Ces recherches initiales ont été reprises à de nombreuses occasions et ont montré une remarquable constance dans leurs conclusions. La notation n’apparaît que de manière très secondaire comme un processus fiable et reproductible. Elle est, a contrario, marquée par une forte variabilité qui peut être très largement expliquée par des facteurs liés aux caractéristiques de l’évaluateur (niveau d’exigence, représentations sur le public évalué, situation personnelle, fatigue…) ou au contexte d’évaluation (enjeu fort ou non, copie contrastant plus ou moins fortement avec celles qui ont été corrigées avant, ordre de la copie dans le processus de correction…).

C’est dans cette même mouvance que s’inscrivent les travaux d’André Antibi qui mettent en évidence l’existence d’une « constante macabre » qui surdétermine la répartition des notes attribuées par un évaluateur pour une épreuve donnée. Ici, les évaluateurs corrigent des copies rendues anonymes, pourtant, si la dispersion des notes reste sensiblement identique d’un correcteur à l’autre, on retrouve tous les effets habituels constatés dans les études docimologiques.

Antibi
              André Antibi

La présence du ministre de l’Éducation nationale au colloque annuel mis en place par le collectif contre la constante macabre constitue un signal intéressant en ce qu’il montre une prise de conscience des dérives potentielles de l’évaluation et des conséquences de ces dernières sur les élèves. Il faut bien considérer qu’il n’y a pas de « fatalité » dans cette situation ; informer les enseignants de ce fait sociologique ne signifie pas les stigmatiser, ni même critiquer leur comportement. C’est une simple manière de faire prendre conscience d’une constante qui impose de réfléchir toujours davantage au processus de l’évaluation.

Il faut toujours conserver à l’esprit que ces notes ne sont jamais sans impact sur l’image de soi des jeunes. Certes, nous savons tous parfaitement que la note n’est pas attribuée à une personne, mais à une production, ce qui devrait aider l’évalué à mettre à distance ce jugement de valeur, malheureusement l’ego n’est que partiellement conscient et contrôlable, ce qui explique que les évaluations négatives ou positives aient un impact fort sur l’idée que l’évalué se fait de lui-même et de ses compétences.

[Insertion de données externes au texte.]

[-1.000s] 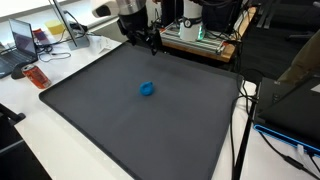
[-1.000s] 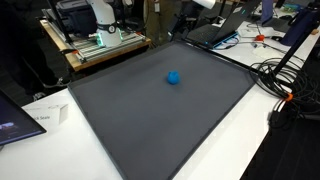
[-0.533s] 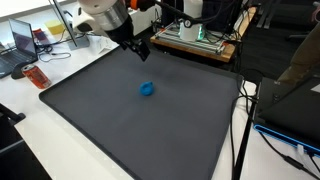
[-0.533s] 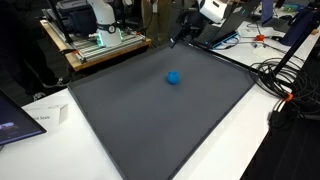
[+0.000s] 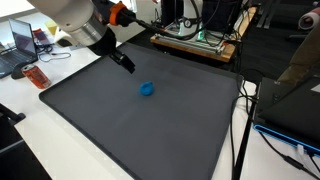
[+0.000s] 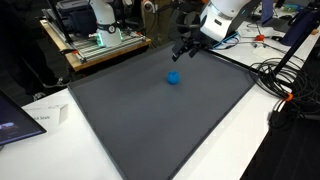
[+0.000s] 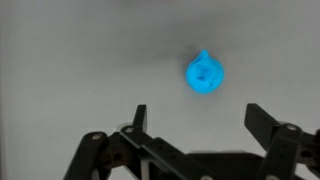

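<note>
Jaws were seen spread wide and empty in the wrist view, one prong at lower centre-left and one at lower right of the frame. The blue lump [image 7: 205, 73] was caught upper right of centre there, above the gap between the jaws, nearer the right-hand prong, and clear of both.

In both exterior views the lump [image 5: 147, 89] [image 6: 173, 77] was found lying on the dark mat [image 5: 130, 135] [image 6: 150, 125], a little above the mat's middle in each frame. The arm [image 5: 80, 22] was seen entering from the upper left in an exterior view, with the jaws held up and left of the lump, not touching it. In an exterior view the arm [image 6: 218, 15] was seen coming in from the upper right, jaws just above the lump in the frame.

The mat was laid on a white bench [image 5: 30, 130]. A red item [image 5: 37, 76] was noted at the mat's left edge, an equipment rack [image 6: 100, 40] at upper left, and cables [image 6: 285, 85] at right.
</note>
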Available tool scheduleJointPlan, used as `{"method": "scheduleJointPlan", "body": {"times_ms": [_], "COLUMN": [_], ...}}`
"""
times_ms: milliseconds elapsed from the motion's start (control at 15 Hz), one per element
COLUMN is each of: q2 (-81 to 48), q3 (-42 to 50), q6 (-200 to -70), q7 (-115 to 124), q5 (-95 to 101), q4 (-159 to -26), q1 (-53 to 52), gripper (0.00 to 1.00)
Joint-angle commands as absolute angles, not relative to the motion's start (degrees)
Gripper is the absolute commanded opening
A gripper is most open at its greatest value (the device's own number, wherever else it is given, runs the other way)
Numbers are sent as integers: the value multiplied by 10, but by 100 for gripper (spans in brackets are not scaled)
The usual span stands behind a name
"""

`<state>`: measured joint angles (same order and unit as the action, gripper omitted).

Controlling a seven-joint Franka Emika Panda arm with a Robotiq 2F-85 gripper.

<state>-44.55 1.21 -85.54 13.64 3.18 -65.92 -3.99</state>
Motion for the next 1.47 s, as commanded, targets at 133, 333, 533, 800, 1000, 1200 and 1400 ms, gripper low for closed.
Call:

Le problème est à présent posé. Les premières réactions montrent à quel point les enseignants sont sensibles à cette question et souhaitent faire preuve d’objectivité dans leurs évaluations. L’intention est aussi honorable que légitime, mais s’inscrire dans le déni serait regrettable ; il faut accepter d’interroger les modalités d’évaluation mises en place au cours des apprentissages en prenant en compte les effets secondaires induits.

L’évaluation est indissociable des actes d’enseignement ; il serait donc aussi stupide que dangereux pour les élèves d’y renoncer, mais il faut que nous écoutions la parole des chercheurs pour imaginer de nouvelles formes d’évaluation plus efficaces et moins blessantes pour les élèves. À cet égard, l’évaluation par compétences, qui s’inscrit dans une réelle volonté d’impliquer davantage les élèves eux-mêmes dans sa mise en œuvre, peut constituer une solution pertinente en bien des occasions, même s’il est clair que sa mise en œuvre exclusive ne serait pas satisfaisante. Il est des situations dans lesquelles la comparaison sociale, qu’elle soit référée à une norme ou place les élèves dans une situation compétitive, prend tout son sens. Dans ces derniers cas, la note apparaît comme un outil adéquat, mais elle n’est pas « par nature » une garantie d’objectivité ; elle n’est surtout pas une solution pertinente pour toutes les formes d’évaluation.

En ouvrant le débat, André Antibi œuvre utilement et le soutien apporté par le ministre de l’Éducation nationale ne manque pas d’intérêt. Il ne reste plus qu’à poursuivre la réflexion en renonçant par avance aux inutiles polémiques dans lesquelles certains semblent parfois se complaire, oubliant de facto que l’objectif du débat éducatif n’est pas de montrer qu’on a raison « contre les autres », mais de construire collectivement des solutions consensuelles avec le souci permanent et exclusif de la réussite des élèves.